Instructions for the task – A word-for-word copy of the data, pictures excluded, is what this task asks for.

Recorded data –
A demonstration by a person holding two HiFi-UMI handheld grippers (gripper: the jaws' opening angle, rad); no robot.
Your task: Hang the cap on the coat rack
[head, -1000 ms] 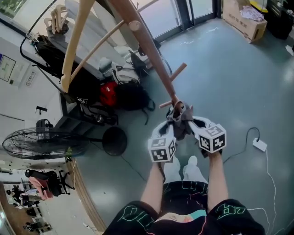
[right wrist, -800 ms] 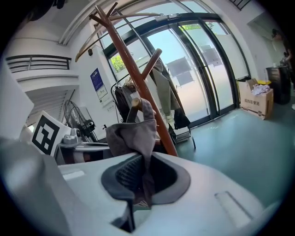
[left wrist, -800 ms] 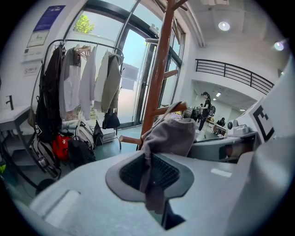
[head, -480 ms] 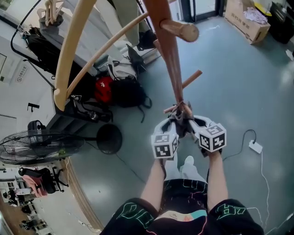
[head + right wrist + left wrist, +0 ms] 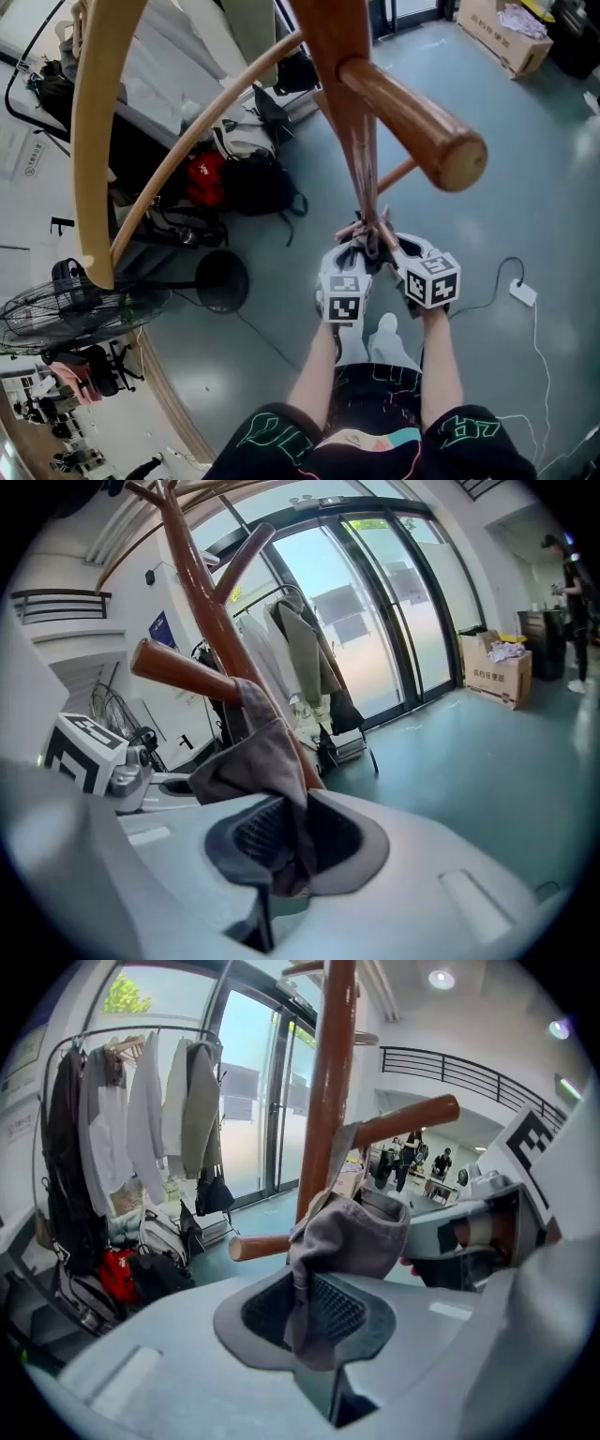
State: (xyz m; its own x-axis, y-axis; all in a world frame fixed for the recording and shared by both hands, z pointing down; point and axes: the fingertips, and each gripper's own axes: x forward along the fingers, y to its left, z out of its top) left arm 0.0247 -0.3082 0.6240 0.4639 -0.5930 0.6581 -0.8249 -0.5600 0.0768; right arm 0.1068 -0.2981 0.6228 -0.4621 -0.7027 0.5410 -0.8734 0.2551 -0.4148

Task answer –
A demonstration by a person holding two HiFi-UMI handheld grippers (gripper: the jaws' opening angle, rad); no robot.
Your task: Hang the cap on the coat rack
[head, -1000 ms] 
[right wrist, -800 ms] 
[left wrist, -800 ms] 
[head, -480 ms] 
[head + right wrist + left wrist, +0 ms] 
State: (xyz m; its own x-axis, y-axis; all in a world frame fixed for the recording and shared by both hands, z pointing down; point and axes: the fingertips, and each gripper's own axes: x forward along the fingers, y to its left, z out of its top) left arm 0.0247 -0.3082 0.6240 0.4639 -0.5930 0.6581 -0.8249 -0.5600 0.0768; right arm 0.1068 -0.2981 0.6228 -0.4621 -0.7027 0.5410 -0.8734 0.2551 -0.4148

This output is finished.